*Assigned task*.
Nothing but the lines holding the string "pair" should appear in the answer. Copy them from the entries.

══ Recorded data ══

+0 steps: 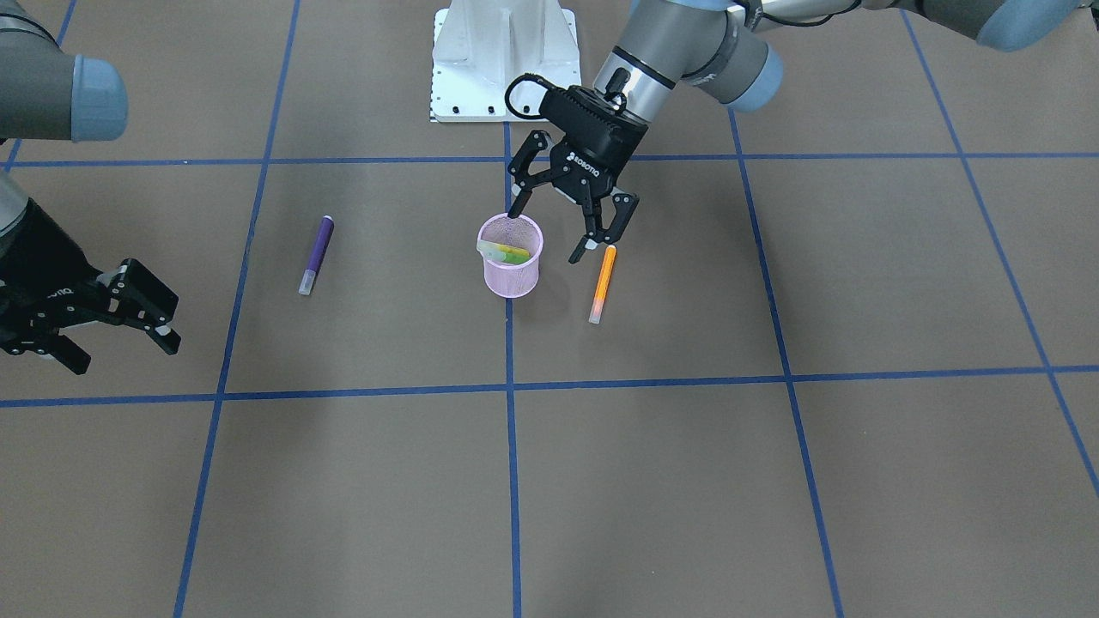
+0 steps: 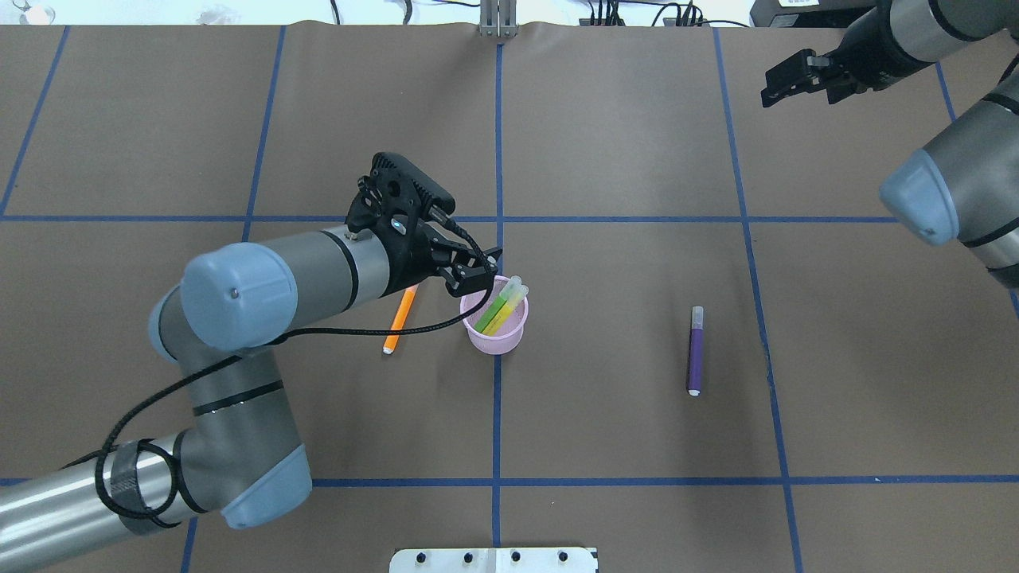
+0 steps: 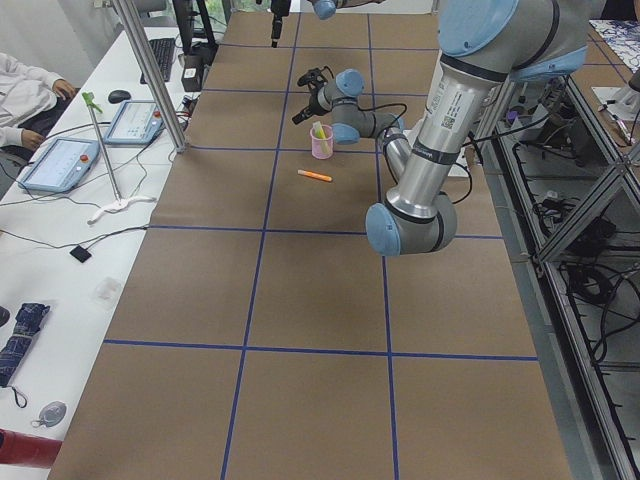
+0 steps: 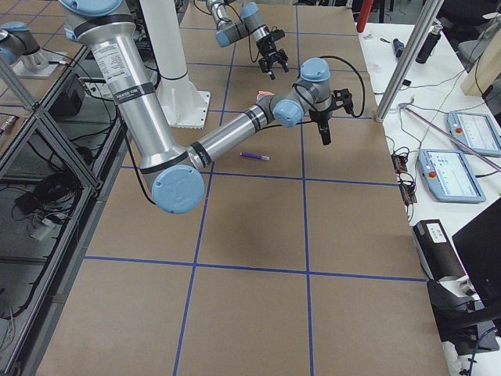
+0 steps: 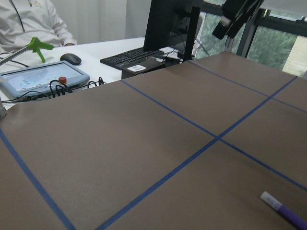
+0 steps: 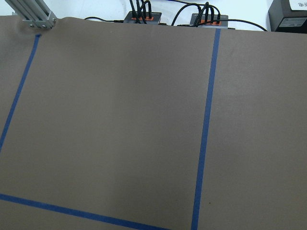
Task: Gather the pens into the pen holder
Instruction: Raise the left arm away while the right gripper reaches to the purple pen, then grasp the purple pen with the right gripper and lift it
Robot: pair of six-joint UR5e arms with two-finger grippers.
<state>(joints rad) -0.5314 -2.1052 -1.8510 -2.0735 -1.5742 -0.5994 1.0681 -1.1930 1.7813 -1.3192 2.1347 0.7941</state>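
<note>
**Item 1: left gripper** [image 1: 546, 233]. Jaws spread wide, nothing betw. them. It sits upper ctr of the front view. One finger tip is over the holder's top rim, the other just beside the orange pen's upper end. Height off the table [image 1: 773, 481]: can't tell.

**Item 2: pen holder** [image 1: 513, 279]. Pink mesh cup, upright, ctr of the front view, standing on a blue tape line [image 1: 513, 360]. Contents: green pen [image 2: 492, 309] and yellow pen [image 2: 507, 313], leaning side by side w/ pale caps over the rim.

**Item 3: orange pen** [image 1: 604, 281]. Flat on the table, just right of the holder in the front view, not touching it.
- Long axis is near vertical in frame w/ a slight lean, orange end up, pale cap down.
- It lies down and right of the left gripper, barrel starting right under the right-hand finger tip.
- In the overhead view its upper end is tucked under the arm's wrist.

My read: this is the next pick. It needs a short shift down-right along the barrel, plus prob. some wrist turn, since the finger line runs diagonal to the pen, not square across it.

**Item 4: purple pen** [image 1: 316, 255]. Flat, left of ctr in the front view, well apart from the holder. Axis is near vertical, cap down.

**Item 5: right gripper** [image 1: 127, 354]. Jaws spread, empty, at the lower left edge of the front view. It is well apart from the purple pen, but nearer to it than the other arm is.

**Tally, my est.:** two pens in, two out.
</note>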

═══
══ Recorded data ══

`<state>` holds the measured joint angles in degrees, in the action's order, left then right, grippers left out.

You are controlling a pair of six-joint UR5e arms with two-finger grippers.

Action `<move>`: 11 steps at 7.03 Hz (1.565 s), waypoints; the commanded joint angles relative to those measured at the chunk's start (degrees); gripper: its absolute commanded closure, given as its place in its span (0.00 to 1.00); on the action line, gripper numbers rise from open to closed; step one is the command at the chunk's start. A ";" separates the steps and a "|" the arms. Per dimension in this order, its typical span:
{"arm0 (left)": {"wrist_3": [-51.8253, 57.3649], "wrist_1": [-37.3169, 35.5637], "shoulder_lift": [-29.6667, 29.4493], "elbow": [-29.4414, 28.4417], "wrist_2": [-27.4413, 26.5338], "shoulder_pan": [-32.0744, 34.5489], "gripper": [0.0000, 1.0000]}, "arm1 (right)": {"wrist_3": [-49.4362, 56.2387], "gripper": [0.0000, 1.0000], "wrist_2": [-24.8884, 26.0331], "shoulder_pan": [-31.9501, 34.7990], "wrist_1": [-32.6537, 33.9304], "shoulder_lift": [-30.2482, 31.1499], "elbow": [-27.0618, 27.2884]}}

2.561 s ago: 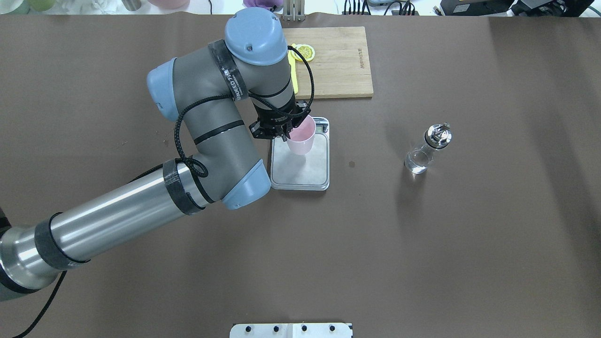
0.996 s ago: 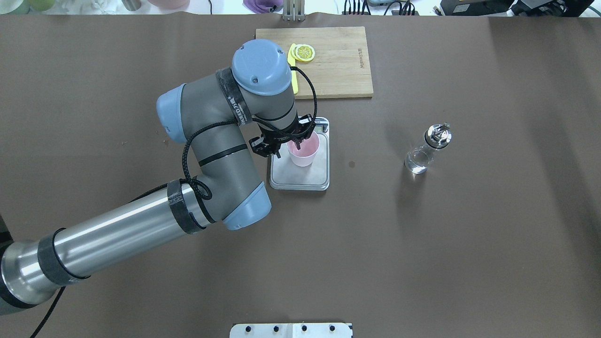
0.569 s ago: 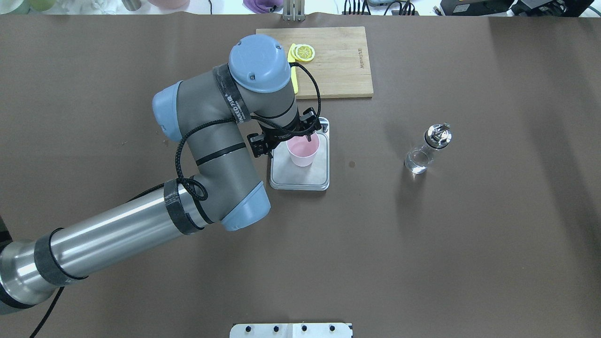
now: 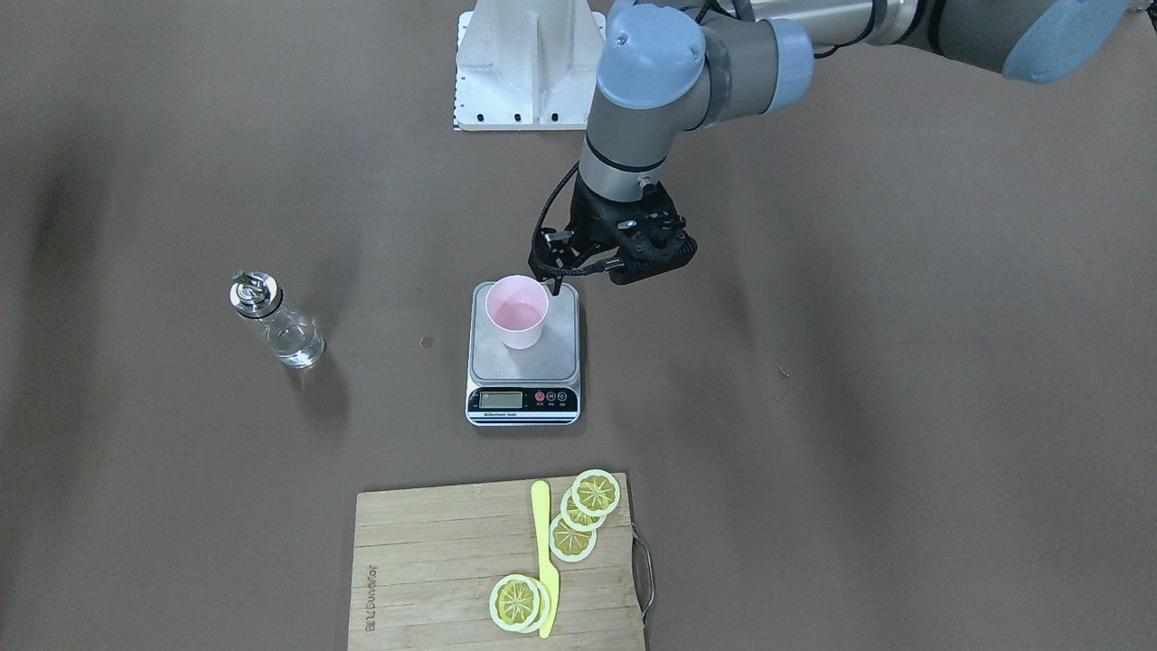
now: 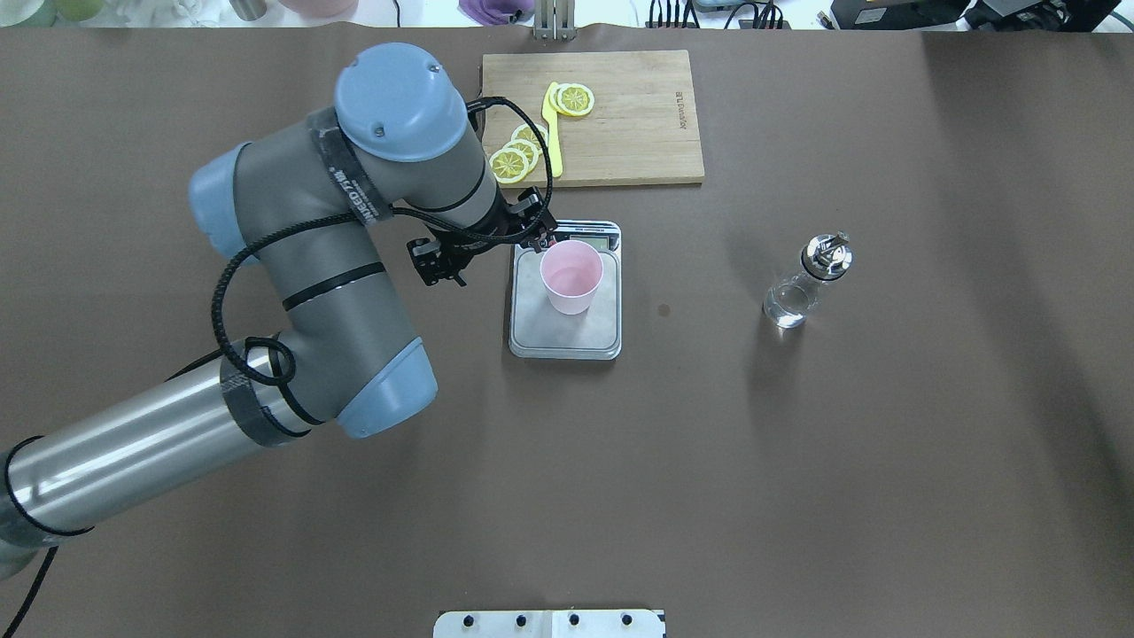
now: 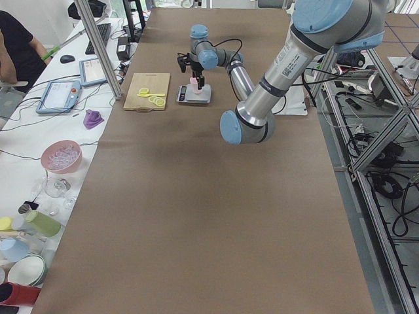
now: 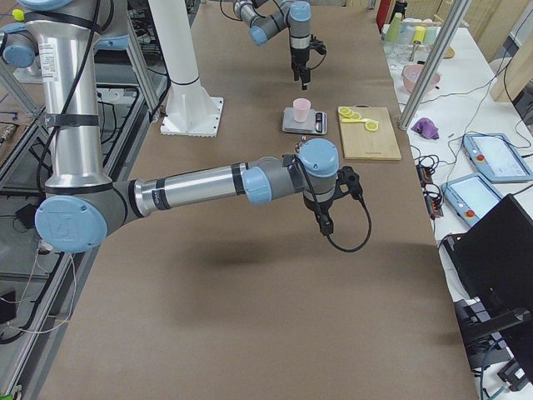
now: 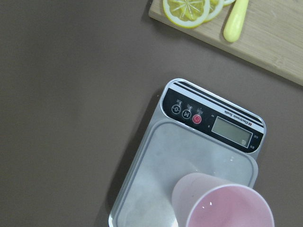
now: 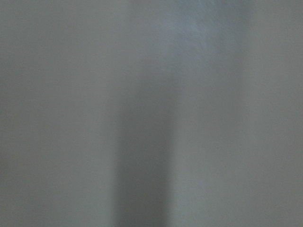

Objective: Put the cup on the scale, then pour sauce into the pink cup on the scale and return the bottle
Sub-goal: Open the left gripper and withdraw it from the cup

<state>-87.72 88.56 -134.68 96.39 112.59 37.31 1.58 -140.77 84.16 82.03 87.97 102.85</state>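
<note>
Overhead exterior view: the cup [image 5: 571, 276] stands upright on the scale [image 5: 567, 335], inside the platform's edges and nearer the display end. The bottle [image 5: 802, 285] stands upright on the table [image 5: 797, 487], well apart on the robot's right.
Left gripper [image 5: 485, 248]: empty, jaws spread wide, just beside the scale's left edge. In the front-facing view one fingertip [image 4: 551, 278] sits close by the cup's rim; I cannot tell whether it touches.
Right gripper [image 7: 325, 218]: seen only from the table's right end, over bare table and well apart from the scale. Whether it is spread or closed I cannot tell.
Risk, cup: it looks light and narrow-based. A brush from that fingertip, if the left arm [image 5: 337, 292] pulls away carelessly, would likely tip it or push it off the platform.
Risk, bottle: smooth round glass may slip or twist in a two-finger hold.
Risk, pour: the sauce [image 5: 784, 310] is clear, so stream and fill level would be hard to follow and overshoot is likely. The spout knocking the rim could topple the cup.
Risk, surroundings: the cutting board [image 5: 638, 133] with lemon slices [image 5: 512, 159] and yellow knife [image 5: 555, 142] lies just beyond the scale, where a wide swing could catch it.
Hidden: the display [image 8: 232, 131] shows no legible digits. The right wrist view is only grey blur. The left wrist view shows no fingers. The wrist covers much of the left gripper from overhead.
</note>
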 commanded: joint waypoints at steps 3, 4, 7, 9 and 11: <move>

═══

*Exercise answer*.
Robot: pair of six-joint UR5e arms with two-finger grippers.
You are controlling a pair of six-joint UR5e arms with two-finger grippers.

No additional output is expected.